● Work request
Find every line in the records below that contains the word "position", and copy each such line.

(Data entries)
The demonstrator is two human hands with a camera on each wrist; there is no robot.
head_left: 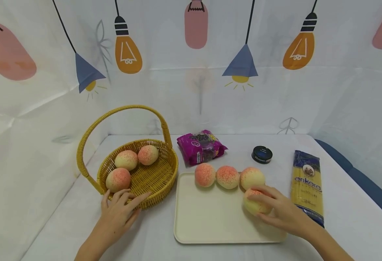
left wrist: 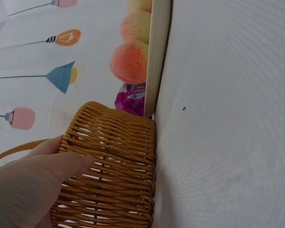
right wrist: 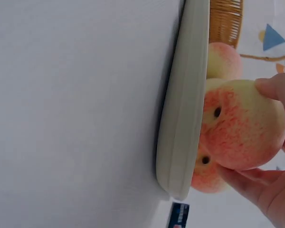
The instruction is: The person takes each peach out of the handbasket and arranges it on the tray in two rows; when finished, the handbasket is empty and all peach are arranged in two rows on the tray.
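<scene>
My right hand (head_left: 283, 214) grips a peach (head_left: 254, 204) over the right side of a cream tray (head_left: 210, 221). In the right wrist view, thumb and fingers reach around that peach (right wrist: 247, 126). Along the tray's far edge sit a pinkish peach (head_left: 205, 175), a second peach (head_left: 228, 177) and a paler one (head_left: 252, 177) just behind the held one. At left, my left hand (head_left: 116, 219) holds the near rim of a yellow wicker basket (head_left: 155, 177); the left wrist view has the thumb on its outer wall. Three peaches (head_left: 126, 160) lie inside the basket.
Behind the tray lies a purple snack bag (head_left: 201, 146). A small dark round tin (head_left: 262, 154) stands to its right. A yellow and blue pasta packet (head_left: 307, 186) lies right of the tray, close to my right forearm. The basket's tall handle (head_left: 119, 110) arches upward.
</scene>
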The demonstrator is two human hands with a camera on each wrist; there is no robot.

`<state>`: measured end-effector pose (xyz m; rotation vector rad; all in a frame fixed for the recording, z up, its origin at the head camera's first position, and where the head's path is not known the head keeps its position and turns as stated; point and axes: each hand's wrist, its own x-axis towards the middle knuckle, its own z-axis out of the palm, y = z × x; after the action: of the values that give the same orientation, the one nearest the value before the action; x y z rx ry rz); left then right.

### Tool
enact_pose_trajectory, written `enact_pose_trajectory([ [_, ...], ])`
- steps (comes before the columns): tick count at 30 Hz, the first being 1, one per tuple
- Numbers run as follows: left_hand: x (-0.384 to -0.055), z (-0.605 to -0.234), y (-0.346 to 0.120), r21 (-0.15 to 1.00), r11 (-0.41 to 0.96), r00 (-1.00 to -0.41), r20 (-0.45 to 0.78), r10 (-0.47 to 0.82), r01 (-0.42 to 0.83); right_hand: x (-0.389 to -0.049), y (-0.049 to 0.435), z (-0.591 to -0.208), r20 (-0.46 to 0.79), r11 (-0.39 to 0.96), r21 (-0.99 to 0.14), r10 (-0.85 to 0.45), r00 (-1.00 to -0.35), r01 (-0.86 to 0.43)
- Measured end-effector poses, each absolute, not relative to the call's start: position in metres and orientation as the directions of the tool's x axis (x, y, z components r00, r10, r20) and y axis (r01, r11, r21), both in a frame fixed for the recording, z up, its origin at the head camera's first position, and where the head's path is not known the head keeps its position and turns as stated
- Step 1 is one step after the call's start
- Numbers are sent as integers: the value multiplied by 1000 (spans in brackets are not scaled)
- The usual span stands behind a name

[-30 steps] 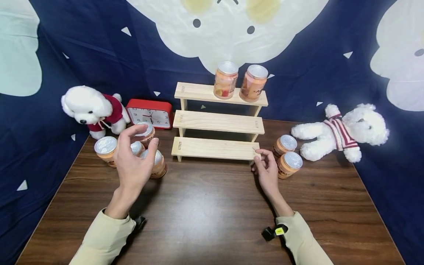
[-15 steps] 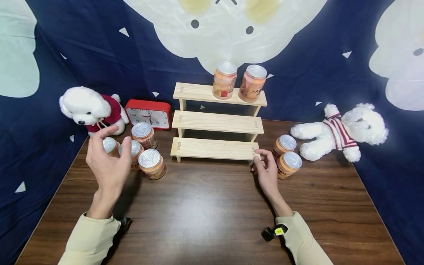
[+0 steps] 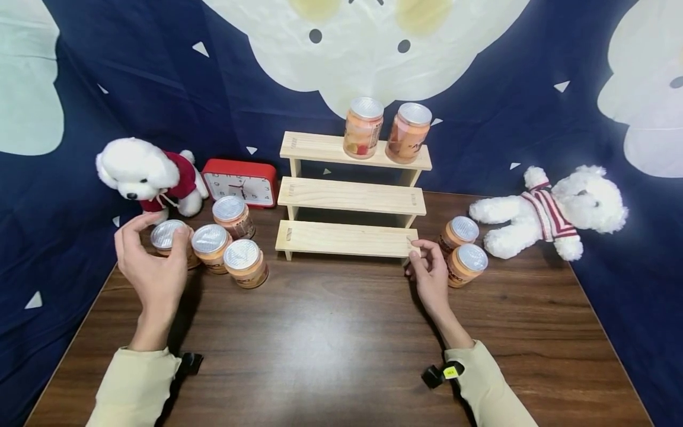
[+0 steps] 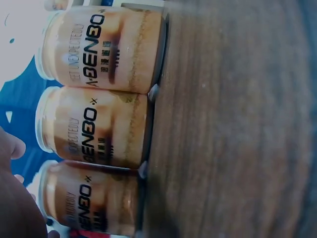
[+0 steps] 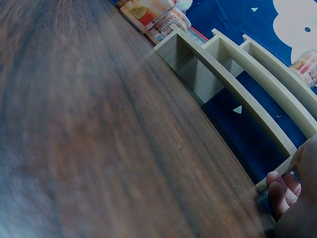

● Response for this exercise
`<state>`: measured end-effector pose (xyz m; rotation vector rad; all in a frame fixed for the recording, z up, its origin at the head camera's first position, and where the head's path is not known the head keeps its position and turns as stated; point and axes: each hand's wrist, its own x-axis towards the middle knuckle, its own z-axis out of the palm, y = z × x; after the action: of the values that give the same orientation, the one nearest the value before the action; x y z rx ry rz); left then right.
- Measured end-effector poses, each absolute, not relative to the call's start: position in metres and orientation as the directions of the tool's x axis (x, y, z components r00, r10, r20) and y axis (r01, r11, r21), both in a frame fixed for the recording, z up, its origin at the head camera's first position, and where the head's path is not known the head keeps its position and turns as stated

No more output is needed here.